Successive Israeli governments have destroyed Fatah
systematically, cut off the feet of Abbas and prepared
the way for Hamas. They can't pretend to be surprised.
WHAT TO DO? To go on boycotting Abbas or to provide
him with arms, to enable him to fight for us against
Hamas? To go on depriving him of any political
achievement or to throw him some crumbs at long last?
And anyway, isn't it too late?
(And on the Syrian front: to go on paying lip service
to peace while sabotaging all the efforts of Bashar
Assad to start negotiations? To negotiate secretly,
despite American objections? Or continue doing nothing
at all?)
At present, there is no policy, and no government
which could determine a policy.
So who will save us? Ehud Barak?
Barak's victory in this week's Labor Party leadership
run-off has turned him almost automatically into the
next Minister of Defense. His strong personality and
his experience as Chief of Staff and Prime Minister
assure him of a dominant position in the restructured
government. Olmert will deal with the area in which he
is an unmatched master - party machinations. But Barak
will have a decisive influence on policy.
In the government of the two Ehuds, Ehud Barak will
decide on matters of war and peace.
Until now, practically all his actions have had
negative results. He came very close to an agreement
with Assad the father and escaped at the last moment.
He withdrew the Israeli army from South Lebanon, but
without speaking with Hizbullah, which took over. He
compelled Arafat to come to Camp David, insulted him
there and declared that we have no partner for peace.
This dealt a death blow to the chances of peace, a
blow which still paralyzes the Israeli public. He has
boasted that his real intention was to "unmask"
Arafat. He was more of a failed Napoleon than an
Israeli de Gaulle.
Will the Ethiopian change his skin, the leopard his
spots? Hard to believe.
IN THE dramas of William Shakespeare, there is
frequently a comic interlude at tense moments. And not
only there.
Shimon Peres, the person who in 55 years of political
activity had never won an election, did the impossible
this week: he got elected President of Israel.

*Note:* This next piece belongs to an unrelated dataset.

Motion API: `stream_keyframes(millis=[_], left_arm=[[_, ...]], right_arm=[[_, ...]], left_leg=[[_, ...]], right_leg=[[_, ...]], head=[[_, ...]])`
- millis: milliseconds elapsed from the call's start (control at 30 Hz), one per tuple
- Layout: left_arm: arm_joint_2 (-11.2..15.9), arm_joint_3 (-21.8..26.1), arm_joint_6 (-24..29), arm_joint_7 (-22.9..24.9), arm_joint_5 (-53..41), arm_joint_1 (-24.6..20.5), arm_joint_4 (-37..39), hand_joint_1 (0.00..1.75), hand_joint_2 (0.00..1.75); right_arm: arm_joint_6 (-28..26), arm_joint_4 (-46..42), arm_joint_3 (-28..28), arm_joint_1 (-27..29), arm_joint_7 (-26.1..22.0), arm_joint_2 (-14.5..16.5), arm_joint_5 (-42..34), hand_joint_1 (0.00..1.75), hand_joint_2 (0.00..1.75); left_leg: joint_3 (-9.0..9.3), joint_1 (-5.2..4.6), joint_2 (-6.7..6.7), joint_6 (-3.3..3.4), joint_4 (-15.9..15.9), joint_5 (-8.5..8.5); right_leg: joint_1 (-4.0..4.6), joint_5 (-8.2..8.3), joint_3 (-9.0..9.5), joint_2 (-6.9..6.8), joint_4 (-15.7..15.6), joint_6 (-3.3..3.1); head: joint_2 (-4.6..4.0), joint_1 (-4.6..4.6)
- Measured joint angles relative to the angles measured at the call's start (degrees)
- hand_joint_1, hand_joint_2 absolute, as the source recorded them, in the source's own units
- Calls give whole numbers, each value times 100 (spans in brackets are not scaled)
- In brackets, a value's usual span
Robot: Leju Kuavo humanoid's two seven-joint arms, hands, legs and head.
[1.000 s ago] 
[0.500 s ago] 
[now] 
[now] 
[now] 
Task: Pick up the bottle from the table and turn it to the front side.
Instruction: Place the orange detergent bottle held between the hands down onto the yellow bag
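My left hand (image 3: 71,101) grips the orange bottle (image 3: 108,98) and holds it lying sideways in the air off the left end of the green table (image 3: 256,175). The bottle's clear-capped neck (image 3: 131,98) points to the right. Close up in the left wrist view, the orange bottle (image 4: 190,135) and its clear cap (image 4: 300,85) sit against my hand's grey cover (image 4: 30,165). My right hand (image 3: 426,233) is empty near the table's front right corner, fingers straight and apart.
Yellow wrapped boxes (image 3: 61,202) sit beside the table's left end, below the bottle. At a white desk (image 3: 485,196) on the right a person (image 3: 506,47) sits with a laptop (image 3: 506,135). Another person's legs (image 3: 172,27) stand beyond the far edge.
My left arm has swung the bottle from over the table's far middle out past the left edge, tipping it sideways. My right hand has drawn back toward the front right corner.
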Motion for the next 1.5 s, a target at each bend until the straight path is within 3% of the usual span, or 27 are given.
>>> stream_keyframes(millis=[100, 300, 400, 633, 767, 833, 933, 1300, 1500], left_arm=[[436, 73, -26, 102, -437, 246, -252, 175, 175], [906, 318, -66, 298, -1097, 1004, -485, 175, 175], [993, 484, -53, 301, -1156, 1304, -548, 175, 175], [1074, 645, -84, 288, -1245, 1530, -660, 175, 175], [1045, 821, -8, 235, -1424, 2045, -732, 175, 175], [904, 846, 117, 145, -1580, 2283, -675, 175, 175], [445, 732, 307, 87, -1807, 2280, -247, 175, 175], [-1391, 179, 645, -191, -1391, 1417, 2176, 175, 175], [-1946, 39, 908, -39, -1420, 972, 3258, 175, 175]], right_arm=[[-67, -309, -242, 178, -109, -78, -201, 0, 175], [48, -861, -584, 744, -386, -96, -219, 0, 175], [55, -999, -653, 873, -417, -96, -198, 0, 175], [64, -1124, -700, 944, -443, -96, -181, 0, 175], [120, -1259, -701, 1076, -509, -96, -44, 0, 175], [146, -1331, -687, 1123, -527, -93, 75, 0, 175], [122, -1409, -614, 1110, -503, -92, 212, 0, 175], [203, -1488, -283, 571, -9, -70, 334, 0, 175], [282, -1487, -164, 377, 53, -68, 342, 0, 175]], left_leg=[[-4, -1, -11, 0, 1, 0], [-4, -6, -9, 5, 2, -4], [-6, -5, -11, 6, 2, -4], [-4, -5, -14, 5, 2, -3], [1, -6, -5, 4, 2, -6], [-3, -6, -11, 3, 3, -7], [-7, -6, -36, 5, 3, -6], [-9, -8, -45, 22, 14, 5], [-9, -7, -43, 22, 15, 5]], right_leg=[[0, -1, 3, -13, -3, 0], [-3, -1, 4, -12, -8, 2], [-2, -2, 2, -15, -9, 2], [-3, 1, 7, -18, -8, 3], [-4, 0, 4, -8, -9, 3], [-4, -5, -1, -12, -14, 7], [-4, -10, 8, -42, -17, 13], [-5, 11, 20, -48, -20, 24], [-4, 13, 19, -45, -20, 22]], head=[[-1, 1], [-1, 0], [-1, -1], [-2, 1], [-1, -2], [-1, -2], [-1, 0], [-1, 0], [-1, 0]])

Many years ago, I entitled an article about him "Mr.
Sisyphus", because again and again he had almost
reached the threshold of success, and success had
evaded him. Now he might feel like thumbing his nose
at the gods after reaching the summit, but - alas -
without the boulder. The office of the president is
devoid of content and jurisdiction. A hollow
politician in a hollow position.
Now everybody expects a flurry of activity at the
president's palace. There will certainly be peace
conferences, meetings of personalities, high-sounding
declarations and illustrious plans. In short - much
ado about nothing.
The practical result is that Olmert's position has
been strengthened. He has succeeded in installing
Peres in the President's office and Barak in the
Ministry of Defense. In the short term, Olmert's
position is assured.
And in the meantime, the experiment in Gaza continues,
Hamas is taking over and the trio - Ehud 1, Ehud 2 and
Shimon Peres are shedding crocodile tears.